Equity Only | Pre-Seed Stage Startup | India (Preferred, Remote-Friendly)
About Us
We're building a Robinhood-class mobile app powered by AI that turns massive, messy data into actionable trade ideas and auto-executes via users connected brokers. We are a startup based in the US and have a registered office in India. We need your investment of a minimum of 20 Hours per Week (Part-time), which offers significant returns through equity, as you continue working while we work to secure funding and onboard you as a Full-time employee within the next 6-8 months.

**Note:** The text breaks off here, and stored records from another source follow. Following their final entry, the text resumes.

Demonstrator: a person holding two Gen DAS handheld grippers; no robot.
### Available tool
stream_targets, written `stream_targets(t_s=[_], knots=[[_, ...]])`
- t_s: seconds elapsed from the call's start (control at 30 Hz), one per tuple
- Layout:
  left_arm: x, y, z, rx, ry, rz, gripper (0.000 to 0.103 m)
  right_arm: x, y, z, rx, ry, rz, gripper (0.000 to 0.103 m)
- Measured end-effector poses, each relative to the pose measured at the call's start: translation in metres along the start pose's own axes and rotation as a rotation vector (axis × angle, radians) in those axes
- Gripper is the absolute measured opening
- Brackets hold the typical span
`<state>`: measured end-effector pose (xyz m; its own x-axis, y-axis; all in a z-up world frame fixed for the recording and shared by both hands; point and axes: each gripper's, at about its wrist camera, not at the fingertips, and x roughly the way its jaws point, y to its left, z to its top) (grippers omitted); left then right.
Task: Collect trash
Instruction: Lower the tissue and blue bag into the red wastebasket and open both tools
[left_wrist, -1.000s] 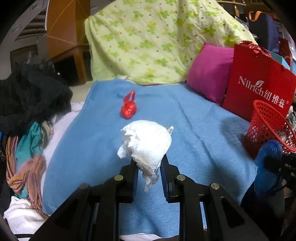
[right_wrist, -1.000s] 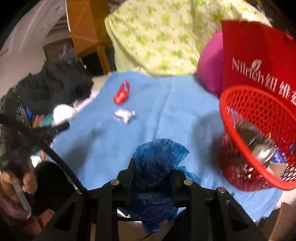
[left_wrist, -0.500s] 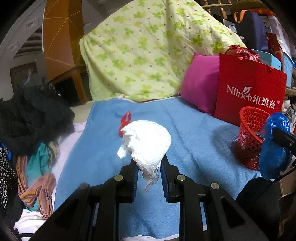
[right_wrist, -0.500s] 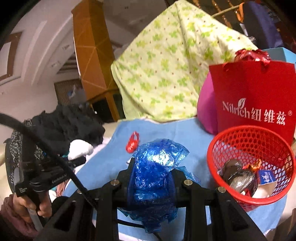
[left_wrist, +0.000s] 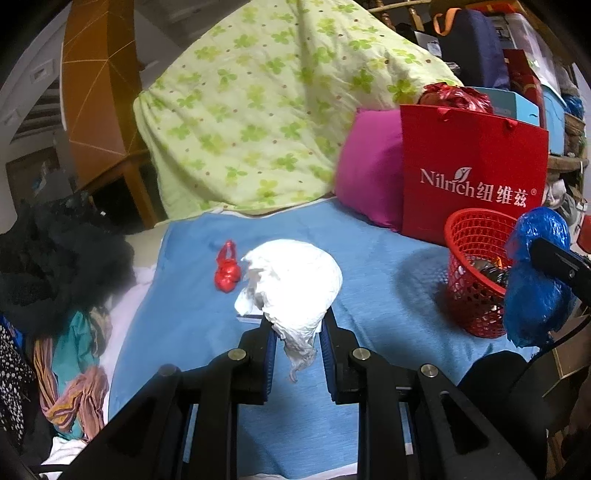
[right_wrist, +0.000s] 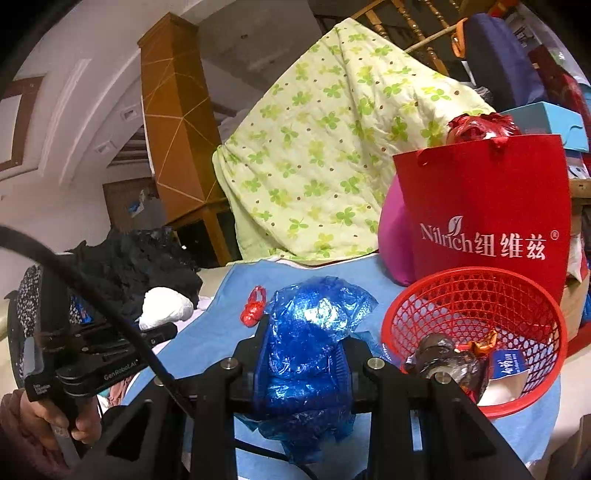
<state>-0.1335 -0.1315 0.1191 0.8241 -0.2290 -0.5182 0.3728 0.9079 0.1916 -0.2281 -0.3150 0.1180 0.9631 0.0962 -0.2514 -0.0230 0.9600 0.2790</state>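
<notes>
Both hand-held grippers are loaded. In the left wrist view the left hand-held gripper (left_wrist: 295, 332) is clamped tight on a crumpled white tissue (left_wrist: 293, 277), which bulges above the fingers at the centre of the frame with a twisted tail hanging between them. In the right wrist view the right hand-held gripper (right_wrist: 304, 354) is closed on a crinkled blue plastic bag (right_wrist: 310, 332) at lower centre.

The red mesh basket (right_wrist: 476, 288) sits at the lower right of that view, just beside the blue bag, on the blue sheet (left_wrist: 369, 251) of the bed, with wrappers and a small carton already inside. A red shopping bag (right_wrist: 491, 206) stands right behind it.

The step in hand looks like carrying both pieces to the basket. Next, the blue bag must come over the rim before the fingers part; being light and clingy, it may stick to a pad. The tissue follows from the left.

A small knotted red bag (left_wrist: 226, 271) lies on the sheet at centre left, apparently left to collect.
</notes>
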Motion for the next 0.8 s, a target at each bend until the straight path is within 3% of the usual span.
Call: stream_targets(t_s=[0.23, 0.8], knots=[[-0.002, -0.019, 0.008, 0.026, 0.01, -0.051, 0.024, -0.013, -0.015, 0.005, 0.023, -0.033, -0.023, 0.033], [-0.003, -0.07, 0.03, 0.072, 0.037, -0.258, 0.024, -0.047, -0.075, 0.012, 0.144, -0.091, -0.148, 0.033]])
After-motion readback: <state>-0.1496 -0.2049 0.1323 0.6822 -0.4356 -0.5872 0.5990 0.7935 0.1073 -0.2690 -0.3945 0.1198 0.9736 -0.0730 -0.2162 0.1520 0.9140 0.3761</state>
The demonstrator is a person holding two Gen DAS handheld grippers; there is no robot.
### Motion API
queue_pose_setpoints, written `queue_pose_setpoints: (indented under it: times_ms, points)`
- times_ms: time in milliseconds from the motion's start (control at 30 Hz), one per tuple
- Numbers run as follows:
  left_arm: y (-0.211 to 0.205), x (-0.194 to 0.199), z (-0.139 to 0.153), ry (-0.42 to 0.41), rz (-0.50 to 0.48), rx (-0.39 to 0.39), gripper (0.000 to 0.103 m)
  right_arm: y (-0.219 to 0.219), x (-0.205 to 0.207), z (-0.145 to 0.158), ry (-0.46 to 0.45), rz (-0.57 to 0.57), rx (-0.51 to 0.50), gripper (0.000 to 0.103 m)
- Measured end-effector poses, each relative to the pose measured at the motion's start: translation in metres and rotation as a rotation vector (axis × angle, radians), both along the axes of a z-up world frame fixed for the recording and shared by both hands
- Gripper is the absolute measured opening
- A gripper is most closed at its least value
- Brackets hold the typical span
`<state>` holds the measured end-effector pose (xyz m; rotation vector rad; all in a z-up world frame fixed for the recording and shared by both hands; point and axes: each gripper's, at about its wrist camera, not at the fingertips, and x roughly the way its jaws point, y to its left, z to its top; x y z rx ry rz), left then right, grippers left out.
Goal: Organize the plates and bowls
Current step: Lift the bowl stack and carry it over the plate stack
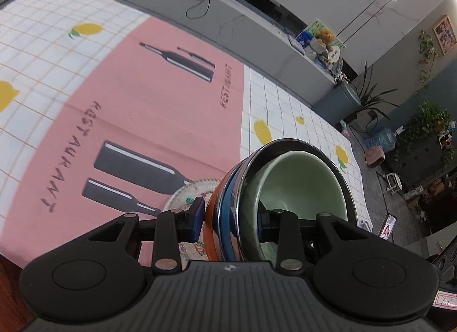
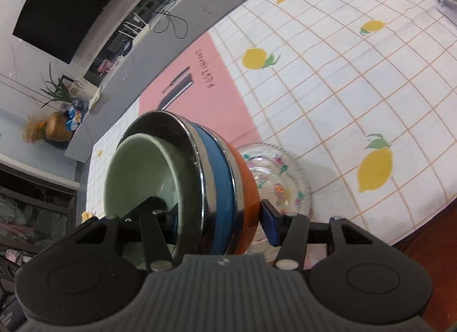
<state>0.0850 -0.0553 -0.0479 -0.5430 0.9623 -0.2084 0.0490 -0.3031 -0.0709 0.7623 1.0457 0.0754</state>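
Observation:
A stack of nested bowls point(image 1: 228, 212) fills both views: an orange bowl point(image 2: 247, 186) outside, then a blue one point(image 2: 220, 189), a steel one point(image 2: 171, 132), and a green bowl point(image 1: 300, 183) innermost. The stack is tilted. My left gripper point(image 1: 228, 223) is shut on the stack's rim, one finger inside the green bowl and one outside the orange. My right gripper point(image 2: 220, 220) is shut on the rim from the opposite side in the same way. A clear patterned glass plate point(image 2: 282, 177) lies under the stack on the table; it also shows in the left wrist view point(image 1: 188, 192).
The table carries a white grid cloth with lemons point(image 2: 342, 103) and a pink placemat with bottle prints point(image 1: 142, 103). A grey counter point(image 1: 242, 29) runs along the far table edge. Plants and furniture point(image 1: 422, 132) stand beyond the table's end.

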Motion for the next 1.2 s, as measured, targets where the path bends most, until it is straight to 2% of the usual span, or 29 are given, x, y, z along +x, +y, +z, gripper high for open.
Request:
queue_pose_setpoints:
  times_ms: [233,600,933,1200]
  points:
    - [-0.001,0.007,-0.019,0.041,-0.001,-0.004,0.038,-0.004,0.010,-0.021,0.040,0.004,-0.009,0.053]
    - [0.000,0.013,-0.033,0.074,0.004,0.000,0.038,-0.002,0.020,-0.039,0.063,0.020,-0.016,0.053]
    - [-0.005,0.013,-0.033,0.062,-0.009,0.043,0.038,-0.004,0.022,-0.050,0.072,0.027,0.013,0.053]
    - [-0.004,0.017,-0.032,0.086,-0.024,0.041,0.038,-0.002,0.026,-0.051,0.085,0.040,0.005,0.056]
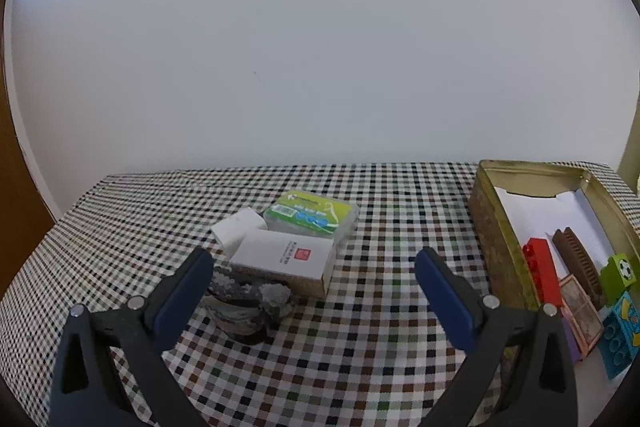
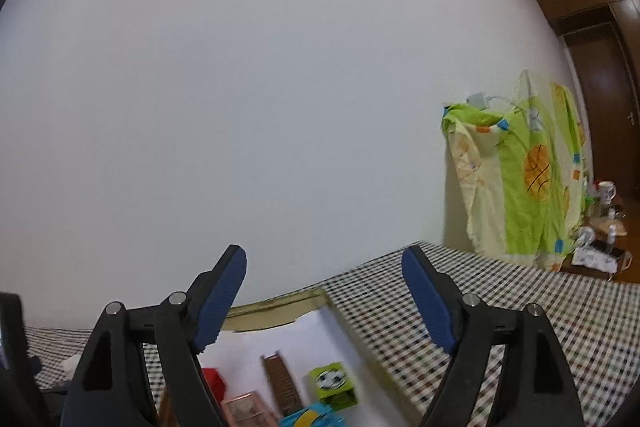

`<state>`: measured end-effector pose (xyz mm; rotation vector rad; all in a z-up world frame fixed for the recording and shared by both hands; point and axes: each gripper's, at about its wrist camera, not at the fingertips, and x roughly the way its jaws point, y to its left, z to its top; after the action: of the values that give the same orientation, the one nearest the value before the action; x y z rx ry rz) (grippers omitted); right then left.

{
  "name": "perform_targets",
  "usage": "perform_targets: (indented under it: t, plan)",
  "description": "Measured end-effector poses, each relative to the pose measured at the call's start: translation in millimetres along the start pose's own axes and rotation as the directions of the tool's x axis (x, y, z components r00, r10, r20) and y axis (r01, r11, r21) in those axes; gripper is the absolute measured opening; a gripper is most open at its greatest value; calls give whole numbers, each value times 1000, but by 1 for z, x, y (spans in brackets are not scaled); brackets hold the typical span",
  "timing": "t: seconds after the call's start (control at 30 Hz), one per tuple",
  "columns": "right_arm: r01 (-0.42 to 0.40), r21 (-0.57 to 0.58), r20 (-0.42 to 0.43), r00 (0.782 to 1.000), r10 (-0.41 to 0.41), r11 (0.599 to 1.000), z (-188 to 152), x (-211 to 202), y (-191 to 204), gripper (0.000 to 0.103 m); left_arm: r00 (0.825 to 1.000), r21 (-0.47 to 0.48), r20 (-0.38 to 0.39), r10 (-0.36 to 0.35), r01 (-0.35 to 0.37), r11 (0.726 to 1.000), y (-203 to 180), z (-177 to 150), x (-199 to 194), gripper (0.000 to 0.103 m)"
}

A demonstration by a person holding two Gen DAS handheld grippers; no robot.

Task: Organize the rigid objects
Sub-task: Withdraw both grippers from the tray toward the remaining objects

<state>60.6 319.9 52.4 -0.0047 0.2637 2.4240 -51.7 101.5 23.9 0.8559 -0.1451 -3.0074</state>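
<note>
My left gripper is open and empty above the checkered table. Just beyond its left finger lie a grey rock, a white box with a red logo, a small white box and a green-labelled plastic case. At the right stands an open gold tin holding a red brick, a brown comb, a green cube, a pink box and a blue cube. My right gripper is open and empty above the tin.
A white wall rises behind the table's far edge. In the right wrist view a green and yellow cloth hangs beyond the table, with a low cluttered stand and a mug by a wooden door.
</note>
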Motion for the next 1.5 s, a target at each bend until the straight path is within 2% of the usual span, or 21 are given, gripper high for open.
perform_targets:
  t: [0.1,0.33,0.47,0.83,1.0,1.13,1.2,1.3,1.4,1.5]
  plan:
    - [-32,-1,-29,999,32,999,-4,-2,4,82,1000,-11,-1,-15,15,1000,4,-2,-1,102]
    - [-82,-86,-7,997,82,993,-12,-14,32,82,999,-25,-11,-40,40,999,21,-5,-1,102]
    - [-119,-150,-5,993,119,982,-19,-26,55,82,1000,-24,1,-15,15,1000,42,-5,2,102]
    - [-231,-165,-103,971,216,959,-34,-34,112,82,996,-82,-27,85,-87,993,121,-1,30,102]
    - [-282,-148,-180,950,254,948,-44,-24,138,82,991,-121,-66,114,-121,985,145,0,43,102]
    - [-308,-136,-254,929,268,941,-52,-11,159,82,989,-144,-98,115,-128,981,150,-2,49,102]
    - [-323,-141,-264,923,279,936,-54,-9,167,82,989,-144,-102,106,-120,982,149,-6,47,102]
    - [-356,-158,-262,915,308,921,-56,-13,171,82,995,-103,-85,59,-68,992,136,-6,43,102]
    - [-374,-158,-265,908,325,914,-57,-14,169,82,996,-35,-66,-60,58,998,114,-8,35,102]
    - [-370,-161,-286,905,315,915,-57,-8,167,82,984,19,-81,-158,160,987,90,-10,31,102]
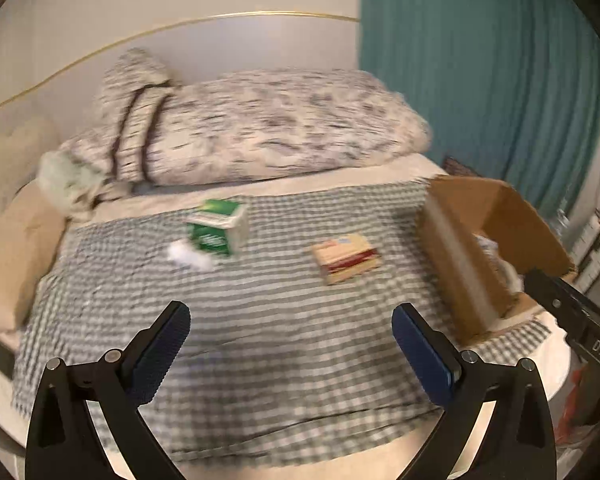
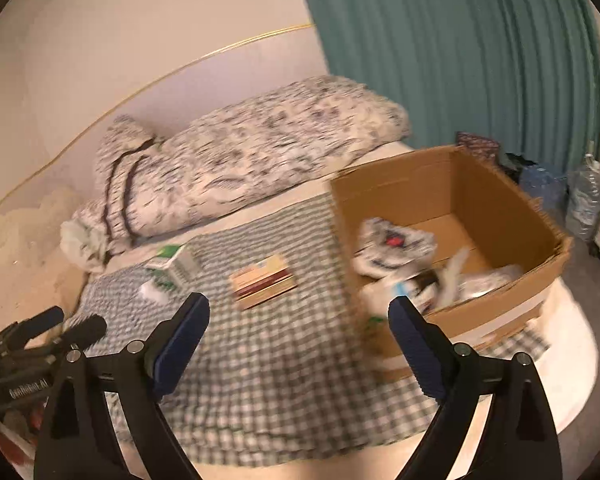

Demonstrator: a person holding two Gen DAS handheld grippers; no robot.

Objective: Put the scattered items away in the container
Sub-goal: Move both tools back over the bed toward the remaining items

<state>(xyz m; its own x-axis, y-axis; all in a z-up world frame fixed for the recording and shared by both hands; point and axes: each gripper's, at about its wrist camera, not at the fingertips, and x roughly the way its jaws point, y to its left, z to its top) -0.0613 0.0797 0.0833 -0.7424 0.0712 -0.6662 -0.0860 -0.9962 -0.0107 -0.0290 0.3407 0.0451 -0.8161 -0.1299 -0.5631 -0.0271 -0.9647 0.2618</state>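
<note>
An open cardboard box [image 1: 460, 248] [image 2: 512, 204] stands at the right on a checked cloth and holds several white packets [image 2: 392, 246]. A green and white carton [image 1: 218, 226] [image 2: 174, 266] lies on the cloth with a white scrap [image 1: 188, 254] [image 2: 154, 292] beside it. A tan box with a red stripe [image 1: 346, 258] [image 2: 262, 280] lies mid-cloth. My left gripper [image 1: 292, 320] is open and empty, hovering near the cloth's front. My right gripper [image 2: 298, 312] is open and empty, just in front of the cardboard box.
Patterned pillows [image 1: 260, 124] [image 2: 236, 160] lie at the back of the bed. A teal curtain [image 1: 480, 72] [image 2: 460, 52] hangs at the right. A water bottle [image 2: 586, 200] stands on the floor beyond the box. The other gripper shows at the frame edges [image 1: 572, 312] [image 2: 40, 340].
</note>
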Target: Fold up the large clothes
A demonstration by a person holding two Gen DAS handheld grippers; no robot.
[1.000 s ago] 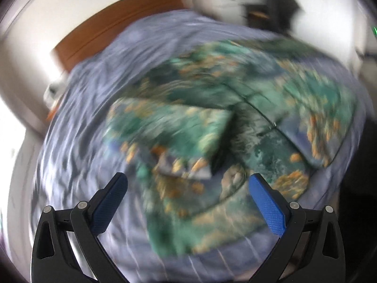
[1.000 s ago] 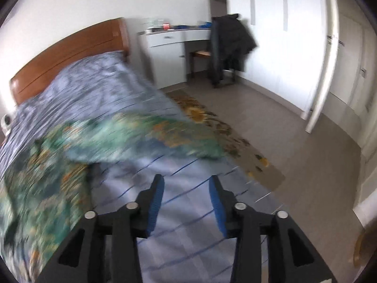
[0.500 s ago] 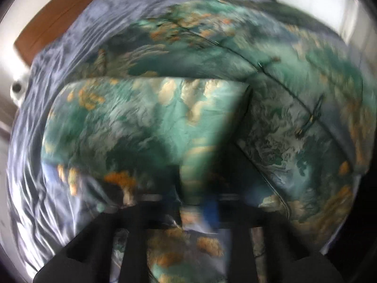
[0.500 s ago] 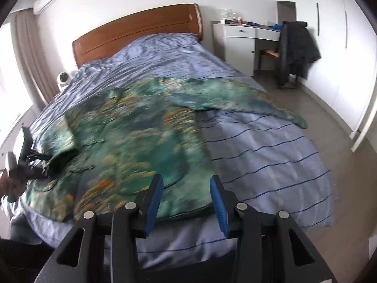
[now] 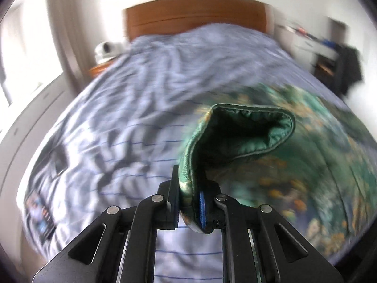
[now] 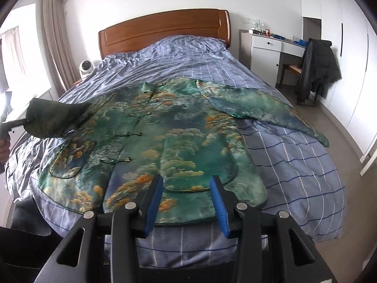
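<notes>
Bedroom, blue checked bed [image 6: 294, 165]: green jacket [image 6: 179, 141] lies spread, front up. My L gripper [image 5: 188, 202] jaws pinch its sleeve cuff [image 5: 235, 136], lifted at bed's left edge. R gripper [image 6: 186, 202] jaws half-wide, empty, above hem. Step: sleeve fold; next, I'd carry cuff across chest, lay flat.

Soft daylight floods in from the window [image 6: 14, 54] left of the tool, blowing out white. The left wrist view is motion-blurred; the right is sharp, with fisheye-bent edges.

There were two grippers, left gripper [image 5: 188, 200] and right gripper [image 6: 187, 201], one green patterned jacket [image 6: 179, 141], one bed [image 6: 294, 165], one headboard [image 6: 162, 33], one desk [image 6: 271, 47] and one dark coat [image 6: 318, 66].
</notes>
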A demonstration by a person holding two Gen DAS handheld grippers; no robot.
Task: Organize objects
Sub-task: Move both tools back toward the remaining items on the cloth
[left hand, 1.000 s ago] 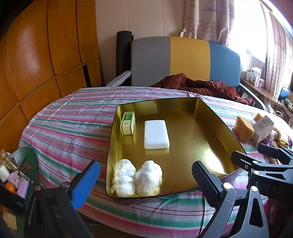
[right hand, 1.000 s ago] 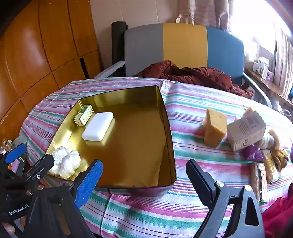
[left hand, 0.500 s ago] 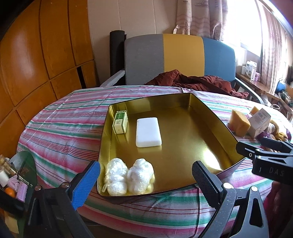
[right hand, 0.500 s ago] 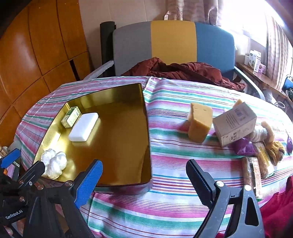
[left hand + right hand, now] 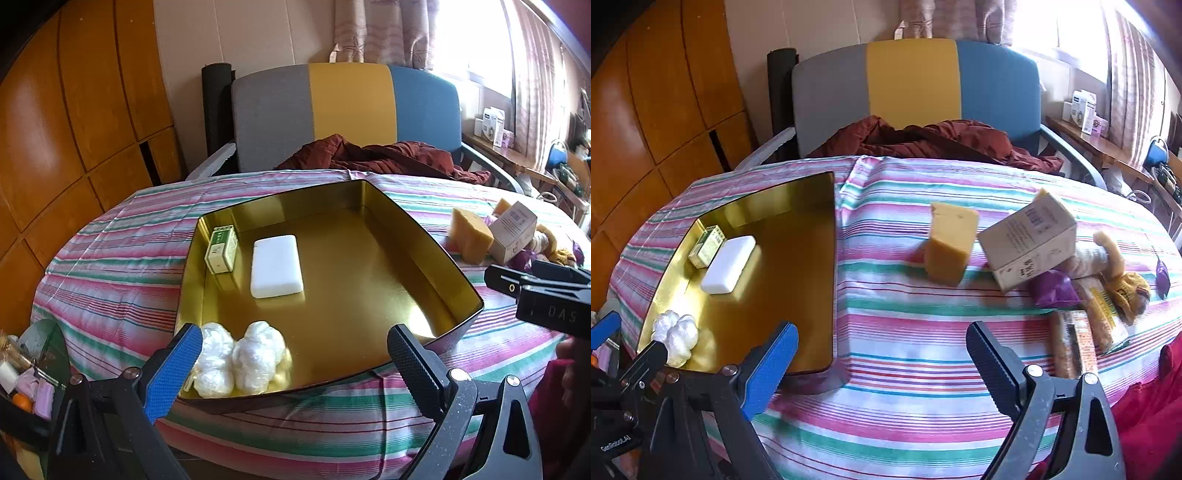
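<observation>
Two grippers, left [image 5: 295, 363] and right [image 5: 882, 356], are held with jaws wide apart, nothing gripped. Sponge [image 5: 950, 248] is seen upright on the table [image 5: 897, 325], outside the tray [image 5: 812, 206], ahead of the right jaws; right hand judged nearer.

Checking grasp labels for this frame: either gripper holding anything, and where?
Nothing is held. The left gripper and right gripper are both open, nothing between the fingers. The yellow sponge and gold tray sit untouched on the table.
</observation>
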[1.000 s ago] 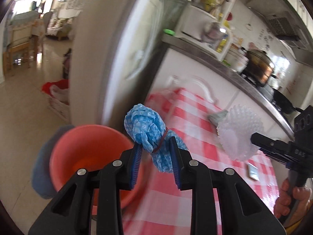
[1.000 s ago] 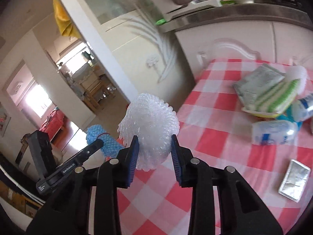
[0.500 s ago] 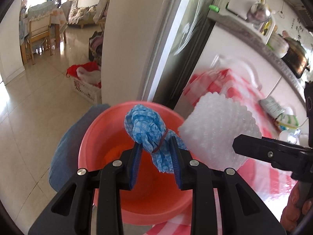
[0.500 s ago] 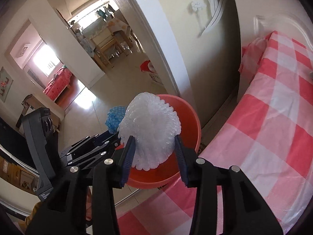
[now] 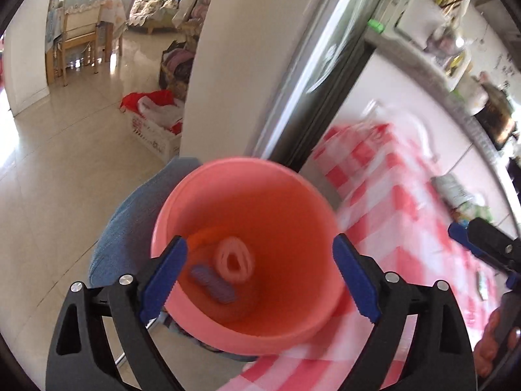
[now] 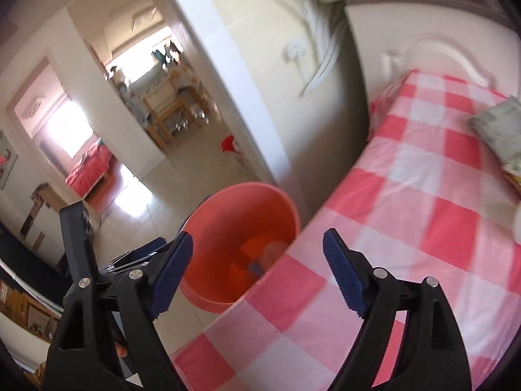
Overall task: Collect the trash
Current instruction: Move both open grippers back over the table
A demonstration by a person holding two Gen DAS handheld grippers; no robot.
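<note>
The left gripper [image 5: 257, 275] has just spread its jaws wide and holds nothing; it hangs over the orange bucket [image 5: 293, 322]. At the bucket's bottom lie the white foam net [image 5: 235, 259] and the blue cloth bundle [image 5: 213, 282]. The right gripper [image 6: 257, 268], jaws also just opened and empty, sits above the red-checked tablecloth [image 6: 423, 215] beside the bucket

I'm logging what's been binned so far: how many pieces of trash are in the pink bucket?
2. In the bucket, a white foam net lies at the bottom middle, and a blue cloth lies just left of it. Anything beneath them would be hidden.
</note>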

You'll be a partner with our AI engineers, quantitative research team, and frontend and backend teams.
The Role
You will lead LLM model selection and adaptation for financial applications, comparing open- and off-the-shelf models (e.g., the OSS, Llama 4 family, Mistral, DeepSeek) on our tasks and data.
You'll design a decision framework for RAG vs. fine-tuning vs. full/continued pretraining, and implement efficient methods (e.g., LoRA/QLoRA) to hit latency, quality, and cost targets. You'll also stand-up objective evaluations (HELM/MTEB-style) and production guardrails appropriate for a fintech app.
What You'll Do
- Model selection & benchmarking
- Compare open/off-the-shelf LLMs on finance tasks, build scorecards (quality, latency, context, cost), and run holistic evaluations inspired by HELM and MTEB.
- Adaptation strategy: Fine-tuning vs. pretraining
- Propose a decision tree for when to use fine-tuning (stable domain tasks) vs. continued pretraining (deep domain needs).
- Justify trade-offs for cost, safety, and maintenance.
- Efficient fine-tuning & training
- Implement LoRA/QLoRA pipelines.
- Quantify gains vs. full fine-tune.
- Document computing/memory budgets and inference impacts.
- Finance-aware modeling
- Evaluate domain LLMs and datasets (e.g., FinGPT, BloombergGPT) and codify finance-specific evaluation sets (tickers, filings, news, risk language).
- Own a benchmark pack (e.g., FinanceBench, FinQA, FiQA, and, if relevant, FinBen tasks) with pass/fail gates and a living leaderboard
- Risk, reliability & governance
- Define offline/online evals, hallucination tests, and failure modes for advice/explanations; partner with compliance on clear disclosures consistent with Robo-adviser guidance.
- Prod integration
- Ship models with tracing, prompts/versioning, and A/B or champion-vs-challenger evaluation.
- Monitor latency/cost/quality SLOs in production.
What We're Looking For
- 8 –12+ years in data science/ML with strong Python (PyTorch/Transformers) and LLM ops.
- Hands-on with LLM evaluation, prompt/program design, and RAG stacks; proven LoRA/QLoRA experience.
- Prior bake-offs among open-weight models (e.g., Llama/Mistral/DeepSeek) with scorecards (quality, latency, context, $/1k tokens). (Seen across fintech/LLM roles.)
- Experience choosing between fine-tuning and continued pretraining, with clear cost/quality trade-offs.
- Finance domain familiarity (equities/options) strongly preferred; ability to craft domain evals (EDGAR/filings, news, corporate actions).